§ COLLECTED MATERIAL:
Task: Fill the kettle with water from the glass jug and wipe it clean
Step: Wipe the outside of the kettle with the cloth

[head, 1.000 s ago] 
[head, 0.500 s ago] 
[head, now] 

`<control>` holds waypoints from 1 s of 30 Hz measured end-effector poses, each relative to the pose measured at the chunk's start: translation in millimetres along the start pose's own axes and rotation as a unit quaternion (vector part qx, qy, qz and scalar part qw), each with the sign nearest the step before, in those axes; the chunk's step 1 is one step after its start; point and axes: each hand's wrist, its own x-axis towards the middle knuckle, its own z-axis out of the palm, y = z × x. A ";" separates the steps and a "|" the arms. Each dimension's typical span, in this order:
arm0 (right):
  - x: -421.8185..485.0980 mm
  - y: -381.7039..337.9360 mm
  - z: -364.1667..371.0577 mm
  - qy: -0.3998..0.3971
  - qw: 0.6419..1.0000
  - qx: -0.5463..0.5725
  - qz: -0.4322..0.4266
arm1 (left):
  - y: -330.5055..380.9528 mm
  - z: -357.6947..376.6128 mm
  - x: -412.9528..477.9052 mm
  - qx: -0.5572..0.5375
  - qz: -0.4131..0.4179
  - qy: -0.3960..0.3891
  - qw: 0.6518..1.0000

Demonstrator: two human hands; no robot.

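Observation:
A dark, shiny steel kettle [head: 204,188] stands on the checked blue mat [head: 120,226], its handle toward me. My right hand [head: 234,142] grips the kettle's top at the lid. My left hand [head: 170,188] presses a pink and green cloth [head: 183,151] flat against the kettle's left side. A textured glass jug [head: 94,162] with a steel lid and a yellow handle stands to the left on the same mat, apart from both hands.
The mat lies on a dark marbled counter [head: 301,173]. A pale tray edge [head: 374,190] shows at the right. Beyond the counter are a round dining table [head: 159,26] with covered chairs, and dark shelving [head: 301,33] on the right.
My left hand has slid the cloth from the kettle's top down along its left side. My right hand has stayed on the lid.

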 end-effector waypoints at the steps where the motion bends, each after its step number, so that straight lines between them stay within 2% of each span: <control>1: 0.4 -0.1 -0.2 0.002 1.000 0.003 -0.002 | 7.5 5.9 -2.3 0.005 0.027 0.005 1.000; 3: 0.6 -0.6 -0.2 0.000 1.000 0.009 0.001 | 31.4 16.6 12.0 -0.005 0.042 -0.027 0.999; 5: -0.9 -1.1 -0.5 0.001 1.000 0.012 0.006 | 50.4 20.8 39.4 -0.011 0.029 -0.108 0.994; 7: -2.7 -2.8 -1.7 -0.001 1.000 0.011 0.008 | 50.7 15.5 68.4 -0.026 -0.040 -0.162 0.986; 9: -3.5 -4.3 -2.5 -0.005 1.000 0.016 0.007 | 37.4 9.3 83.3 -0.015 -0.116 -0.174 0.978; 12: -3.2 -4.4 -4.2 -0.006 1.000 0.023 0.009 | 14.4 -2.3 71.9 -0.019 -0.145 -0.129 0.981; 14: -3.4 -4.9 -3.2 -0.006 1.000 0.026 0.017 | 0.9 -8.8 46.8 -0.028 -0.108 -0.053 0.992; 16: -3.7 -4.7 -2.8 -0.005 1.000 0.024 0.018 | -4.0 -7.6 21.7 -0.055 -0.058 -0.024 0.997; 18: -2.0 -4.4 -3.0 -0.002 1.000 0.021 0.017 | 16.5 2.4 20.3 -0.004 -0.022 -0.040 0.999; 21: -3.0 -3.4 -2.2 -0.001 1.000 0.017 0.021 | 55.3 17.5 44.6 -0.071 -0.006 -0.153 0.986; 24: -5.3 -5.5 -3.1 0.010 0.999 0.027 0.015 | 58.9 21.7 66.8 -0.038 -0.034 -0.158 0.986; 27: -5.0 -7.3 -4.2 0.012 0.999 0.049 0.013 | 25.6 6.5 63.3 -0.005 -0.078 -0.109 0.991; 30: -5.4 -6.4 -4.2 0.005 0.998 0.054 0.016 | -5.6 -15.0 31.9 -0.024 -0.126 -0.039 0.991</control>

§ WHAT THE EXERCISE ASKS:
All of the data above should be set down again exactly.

§ RESPONSE TO THE EXERCISE:
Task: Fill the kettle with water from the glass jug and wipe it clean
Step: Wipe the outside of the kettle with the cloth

[head, 1.000 s ago] 
[head, 0.500 s ago] 
[head, now] 

`<control>` holds waypoints from 1 s of 30 Hz measured end-effector poses, each relative to the pose measured at the chunk's start: translation in millimetres along the start pose's own axes and rotation as a unit quaternion (vector part qx, qy, qz and scalar part qw), each with the sign nearest the step before, in those axes; the chunk's step 1 is one step after its start; point and axes: each hand's wrist, its own x-axis towards the middle knuckle, its own z-axis out of the palm, y = z × x. A ";" separates the steps and a "|" the arms. Each dimension's typical span, in this order:
arm0 (right):
  - x: -421.8185..485.0980 mm
  - y: -381.7039..337.9360 mm
  - z: -364.1667..371.0577 mm
  - qy: -0.3998..0.3971
  - qw: 0.6419..1.0000
  - qx: -0.5463..0.5725
  - qz: -0.4322..0.4266
arm1 (left):
  - y: -330.5055..380.9528 mm
  - z: -357.6947..376.6128 mm
  - x: -412.9528..477.9052 mm
  - qx: -0.5572..0.5375
  - qz: -0.4131..0.4179
  - qy: -0.3960..0.3891
  - qw: 0.6518..1.0000

Demonstrator: two human hands; no robot.

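Observation:
A dark, shiny steel kettle [head: 204,188] stands on the checked blue mat [head: 120,226], its handle toward me. My right hand [head: 234,142] grips the kettle's top at the lid. My left hand [head: 170,188] presses a pink and green cloth [head: 183,151] flat against the kettle's left side. A textured glass jug [head: 94,162] with a steel lid and a yellow handle stands to the left on the same mat, apart from both hands.
The mat lies on a dark marbled counter [head: 301,173]. A pale tray edge [head: 374,190] shows at the right. Beyond the counter are a round dining table [head: 159,26] with covered chairs, and dark shelving [head: 301,33] on the right.
My left hand has slid the cloth from the kettle's top down along its left side. My right hand has stayed on the lid.
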
 end-effector waypoints at the steps where the motion bends, each after its step number, so that straight lines between them stay within 2% of each span: <control>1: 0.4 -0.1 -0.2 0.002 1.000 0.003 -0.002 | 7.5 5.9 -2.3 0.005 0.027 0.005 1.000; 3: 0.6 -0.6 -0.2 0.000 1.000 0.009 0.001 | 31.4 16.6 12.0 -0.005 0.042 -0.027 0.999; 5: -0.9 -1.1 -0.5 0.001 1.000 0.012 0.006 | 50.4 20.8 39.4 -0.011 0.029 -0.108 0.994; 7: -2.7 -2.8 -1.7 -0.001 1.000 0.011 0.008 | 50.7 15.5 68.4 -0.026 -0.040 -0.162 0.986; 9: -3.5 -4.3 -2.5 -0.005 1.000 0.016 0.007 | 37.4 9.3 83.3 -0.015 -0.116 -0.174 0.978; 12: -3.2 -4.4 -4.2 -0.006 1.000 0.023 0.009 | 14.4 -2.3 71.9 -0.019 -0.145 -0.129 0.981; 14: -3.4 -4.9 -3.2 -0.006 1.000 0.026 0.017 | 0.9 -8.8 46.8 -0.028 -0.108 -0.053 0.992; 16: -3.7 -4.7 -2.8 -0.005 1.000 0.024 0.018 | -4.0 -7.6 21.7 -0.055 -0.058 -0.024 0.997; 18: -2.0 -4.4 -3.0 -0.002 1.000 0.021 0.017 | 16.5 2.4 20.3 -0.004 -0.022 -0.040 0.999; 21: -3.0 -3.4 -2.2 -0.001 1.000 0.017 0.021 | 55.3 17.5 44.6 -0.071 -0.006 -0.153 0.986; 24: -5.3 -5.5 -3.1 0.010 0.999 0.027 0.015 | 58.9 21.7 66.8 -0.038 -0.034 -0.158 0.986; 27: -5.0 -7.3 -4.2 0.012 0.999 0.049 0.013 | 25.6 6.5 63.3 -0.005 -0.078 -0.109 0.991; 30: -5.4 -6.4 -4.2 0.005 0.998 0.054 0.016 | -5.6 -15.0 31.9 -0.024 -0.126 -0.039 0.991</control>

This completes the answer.